The development is built to a traditional high-density urban pattern, rather than a suburban one, focused on creating an integrated community of shops, businesses, and private and social housing; there is no zoning. The planners say they are designing the development around people rather than the car, and they aim to provide a high-quality environment, from the architecture to the selection of materials, to the signposts, and the landscaping. To avoid constant construction, utilities are buried in common utility ducts under the town. Common areas are maintained by a management company to which all residents belong. It consists of 35 percent social housing and is designed for sustainable development, which includes carbon neutrality.

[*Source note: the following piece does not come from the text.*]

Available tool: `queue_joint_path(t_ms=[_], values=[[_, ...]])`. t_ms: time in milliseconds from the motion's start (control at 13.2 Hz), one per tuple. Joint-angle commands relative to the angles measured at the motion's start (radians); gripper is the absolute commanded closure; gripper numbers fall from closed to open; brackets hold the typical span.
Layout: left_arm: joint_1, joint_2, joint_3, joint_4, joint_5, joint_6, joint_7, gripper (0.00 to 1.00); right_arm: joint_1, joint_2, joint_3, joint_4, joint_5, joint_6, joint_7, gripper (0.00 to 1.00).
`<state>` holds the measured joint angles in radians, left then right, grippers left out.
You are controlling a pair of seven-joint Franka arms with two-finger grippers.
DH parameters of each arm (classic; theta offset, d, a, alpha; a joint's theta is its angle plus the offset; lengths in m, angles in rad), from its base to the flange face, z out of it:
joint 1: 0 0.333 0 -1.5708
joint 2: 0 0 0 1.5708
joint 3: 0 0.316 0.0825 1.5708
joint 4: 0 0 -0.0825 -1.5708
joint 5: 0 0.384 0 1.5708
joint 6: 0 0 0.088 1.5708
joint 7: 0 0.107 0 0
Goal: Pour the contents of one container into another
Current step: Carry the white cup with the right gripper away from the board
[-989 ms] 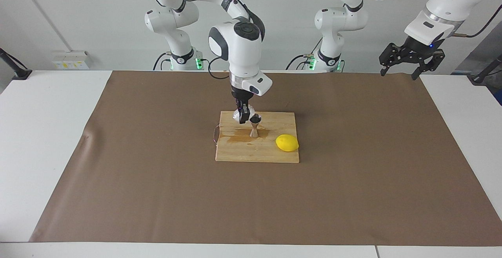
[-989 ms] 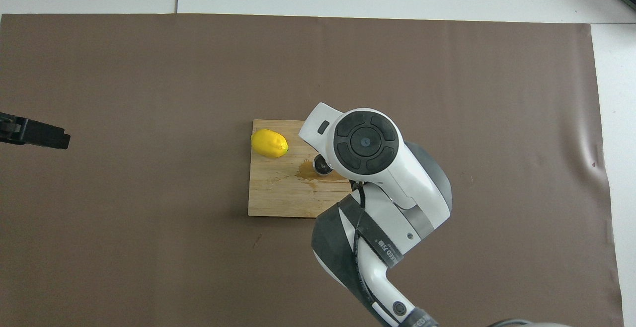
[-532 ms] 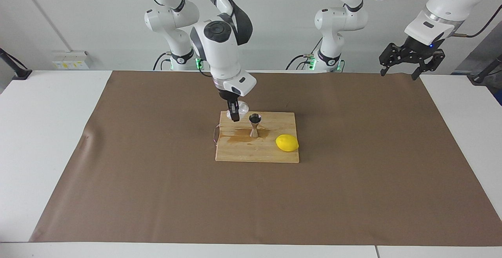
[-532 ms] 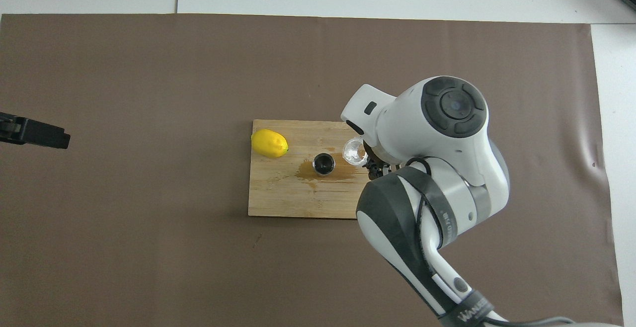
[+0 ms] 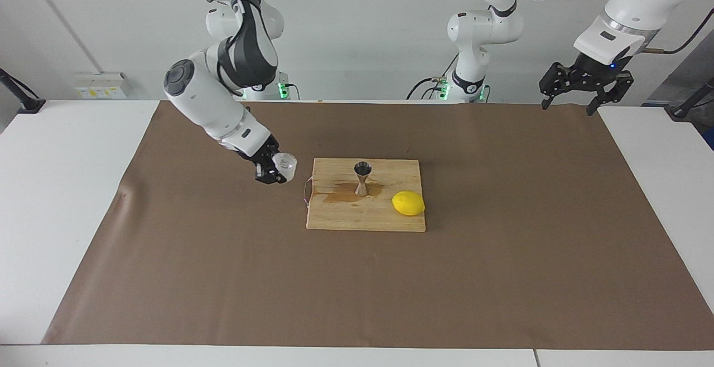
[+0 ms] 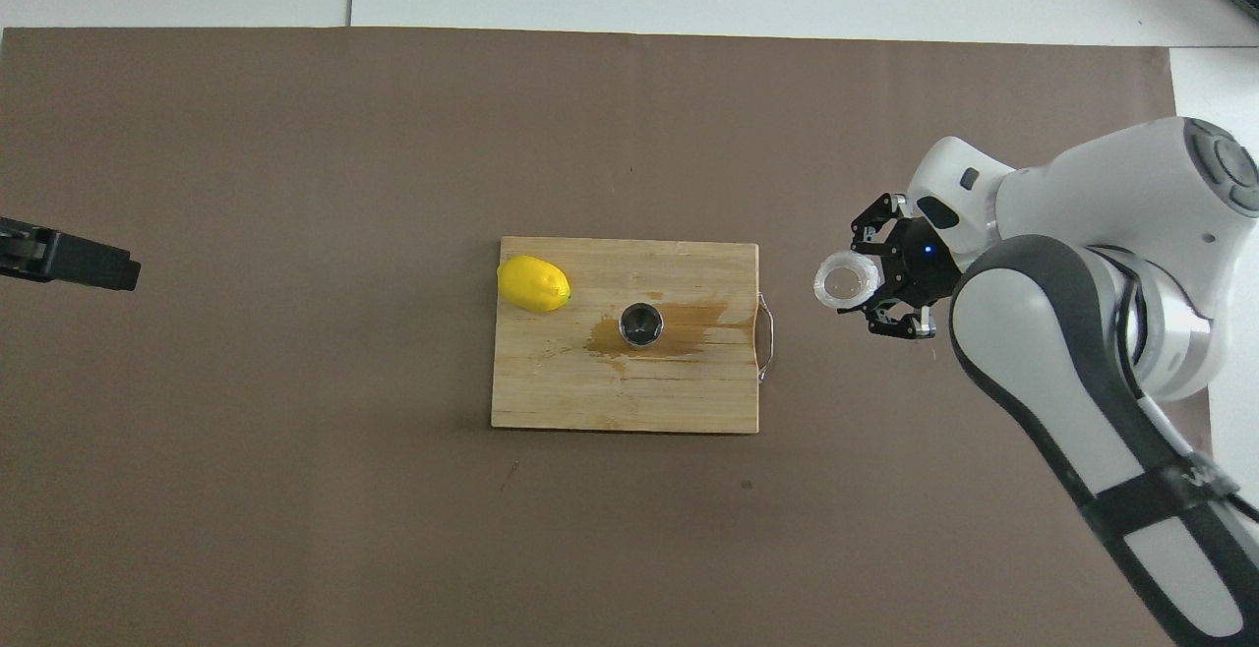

To some degree, the project shows similarities with the contemporary New Urbanism movement. The development brief outlined having a centre built in a classical style and outer neighbourhood areas in a vernacular style, with design influences taken from the surrounding area. The development includes period features such as wrought iron fences, porticos, gravelled public squares, and 'bricked-up' windows; known as blind windows, these traditionally serve an aesthetic function and are widely misattributed to the window tax.

History

In 1987, the land was included in the West Dorset District Council local plan as a preferred location for development to expand the town of Dorchester. Charles III, at that time Prince of Wales and Duke of Cornwall, had already taken an interest in architecture and urban design, and was writing his book A Vision of Britain: A Personal View of Architecture. Seeing an opportunity to put his ideas into practice, the Duchy of Cornwall chose to lead on planning the development itself, rather than simply sell the land to an established housebuilder. The Driehaus Prize-winning New Classical architect Léon Krier was hired in 1988 to design the development.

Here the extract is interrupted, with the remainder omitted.